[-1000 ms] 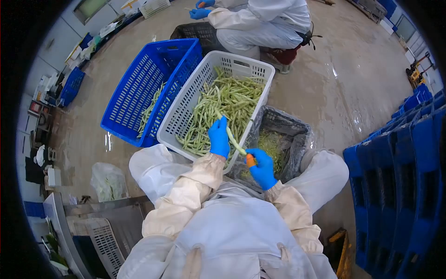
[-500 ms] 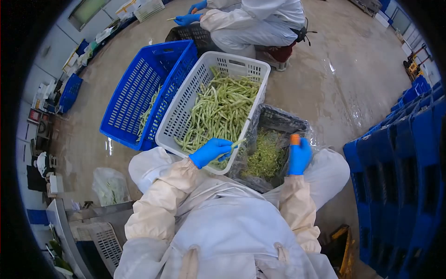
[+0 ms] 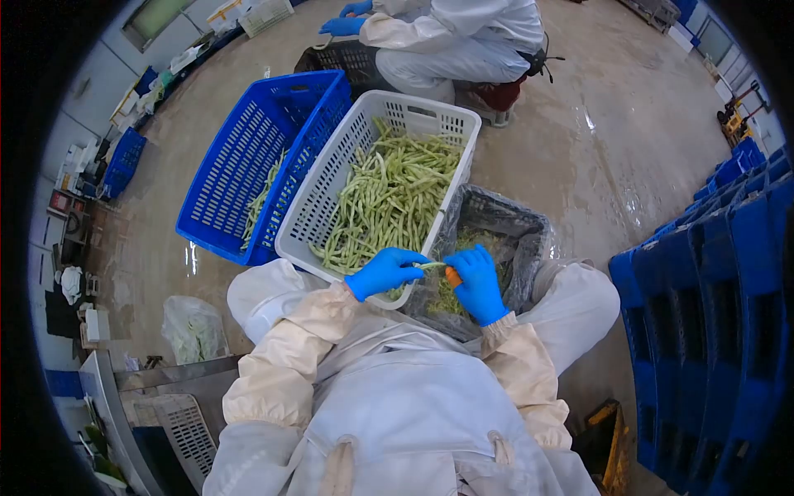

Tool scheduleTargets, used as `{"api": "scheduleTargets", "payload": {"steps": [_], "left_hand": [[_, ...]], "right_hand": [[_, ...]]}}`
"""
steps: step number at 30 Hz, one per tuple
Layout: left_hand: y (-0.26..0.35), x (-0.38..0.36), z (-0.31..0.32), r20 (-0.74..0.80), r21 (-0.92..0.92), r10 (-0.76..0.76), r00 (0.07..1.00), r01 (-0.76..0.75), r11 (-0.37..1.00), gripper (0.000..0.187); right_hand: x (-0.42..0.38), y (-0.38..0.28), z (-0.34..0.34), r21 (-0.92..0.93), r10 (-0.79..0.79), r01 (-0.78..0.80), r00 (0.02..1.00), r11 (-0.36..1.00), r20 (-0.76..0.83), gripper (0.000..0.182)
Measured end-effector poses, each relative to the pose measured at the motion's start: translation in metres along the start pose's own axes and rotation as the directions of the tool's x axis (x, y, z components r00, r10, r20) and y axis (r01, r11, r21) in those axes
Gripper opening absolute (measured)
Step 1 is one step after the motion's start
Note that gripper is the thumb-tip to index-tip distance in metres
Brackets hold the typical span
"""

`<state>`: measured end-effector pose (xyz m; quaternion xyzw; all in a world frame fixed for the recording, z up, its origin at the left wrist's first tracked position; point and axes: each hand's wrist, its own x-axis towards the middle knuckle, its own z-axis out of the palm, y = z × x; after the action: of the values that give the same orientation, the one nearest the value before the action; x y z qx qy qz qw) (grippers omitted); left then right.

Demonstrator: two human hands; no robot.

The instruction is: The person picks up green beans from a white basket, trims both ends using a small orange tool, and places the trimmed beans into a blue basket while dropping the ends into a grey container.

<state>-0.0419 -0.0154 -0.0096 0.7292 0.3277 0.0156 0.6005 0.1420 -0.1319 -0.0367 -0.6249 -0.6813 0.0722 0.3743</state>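
Over the near end of a white crate (image 3: 291,240), my left hand (image 3: 385,273), in a blue glove, grips a green bean (image 3: 430,265). The bean's free end points right and meets the fingers of my right hand (image 3: 478,283), which is closed around that end. An orange piece (image 3: 452,277) shows at the right thumb; it looks like a thumb cover. Many loose green beans (image 3: 393,194) fill the crate. Beneath my right hand stands a crate lined with a dark plastic bag (image 3: 529,227), with small green trimmings (image 3: 447,298) inside, partly hidden by the hand.
Left of the white crate is a blue crate (image 3: 219,186) with some beans in it. A person in white (image 3: 463,41) sits opposite. Stacked blue pallets (image 3: 703,314) rise at the right. A clear plastic bag (image 3: 193,329) lies on the floor at left.
My right hand has moved left from the far side of the lined crate to the bean's end. The left hand has barely shifted. The person opposite has moved their hands slightly.
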Motion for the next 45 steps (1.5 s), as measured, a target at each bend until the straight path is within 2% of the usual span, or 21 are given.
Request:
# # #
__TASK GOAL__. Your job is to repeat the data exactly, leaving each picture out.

__RESULT FOR THIS TASK__.
[-1000 ms] 
[-500 ms] 
[+0 ms] 

Tool scheduleTargets, used as `{"api": "scheduleTargets", "payload": {"steps": [_], "left_hand": [[_, ...]], "right_hand": [[_, ...]]}}`
"""
steps: step number at 30 Hz, one per tuple
Layout: left_hand: y (-0.26..0.35), x (-0.38..0.36), z (-0.31..0.32), r20 (-0.74..0.80), r21 (-0.92..0.92), r10 (-0.76..0.76), r00 (0.07..1.00), r01 (-0.76..0.75), r11 (-0.37..1.00), gripper (0.000..0.187); right_hand: x (-0.42..0.38), y (-0.38..0.28), z (-0.34..0.34), r21 (-0.92..0.93), r10 (-0.79..0.79), r01 (-0.78..0.80), r00 (0.02..1.00), r11 (-0.36..1.00), r20 (-0.76..0.83), gripper (0.000..0.182)
Measured end-effector poses, each relative to the pose measured at the motion's start: translation in metres along the start pose's own axes and rotation as the directions of the tool's x axis (x, y, z components r00, r10, r20) and y axis (r01, r11, r21) in those axes
Gripper opening absolute (measured)
Step 1 is one step after the motion's start
Note that gripper is the thumb-tip to index-tip distance in metres
Brackets hold the typical span
"""

`<state>`: measured end-effector pose (xyz m; quaternion xyzw; all in a world frame fixed for the recording, z up, its origin at the left wrist's first tracked position; point and axes: each hand's wrist, its own x-axis towards the middle knuckle, its own z-axis out of the palm, y = z × x; after the action: of the values that give the same orientation, the one nearest the value before the action; x y z qx qy qz qw) (grippers omitted); left then right.

Demonstrator: two human hands; no robot.

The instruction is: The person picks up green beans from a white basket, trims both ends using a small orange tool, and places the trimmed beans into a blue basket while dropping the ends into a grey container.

<state>-0.0419 -0.0154 -0.0096 0.7292 0.3277 0.0156 0.6005 0.1420 -0.1319 -0.0367 -0.6249 -0.6813 0.0722 0.3743</state>
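Over the near end of a white crate (image 3: 291,240), my left hand (image 3: 385,273), in a blue glove, grips a green bean (image 3: 430,265). The bean's free end points right and meets the fingers of my right hand (image 3: 478,283), which is closed around that end. An orange piece (image 3: 452,277) shows at the right thumb; it looks like a thumb cover. Many loose green beans (image 3: 393,194) fill the crate. Beneath my right hand stands a crate lined with a dark plastic bag (image 3: 529,227), with small green trimmings (image 3: 447,298) inside, partly hidden by the hand.
Left of the white crate is a blue crate (image 3: 219,186) with some beans in it. A person in white (image 3: 463,41) sits opposite. Stacked blue pallets (image 3: 703,314) rise at the right. A clear plastic bag (image 3: 193,329) lies on the floor at left.
My right hand has moved left from the far side of the lined crate to the bean's end. The left hand has barely shifted. The person opposite has moved their hands slightly.
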Motion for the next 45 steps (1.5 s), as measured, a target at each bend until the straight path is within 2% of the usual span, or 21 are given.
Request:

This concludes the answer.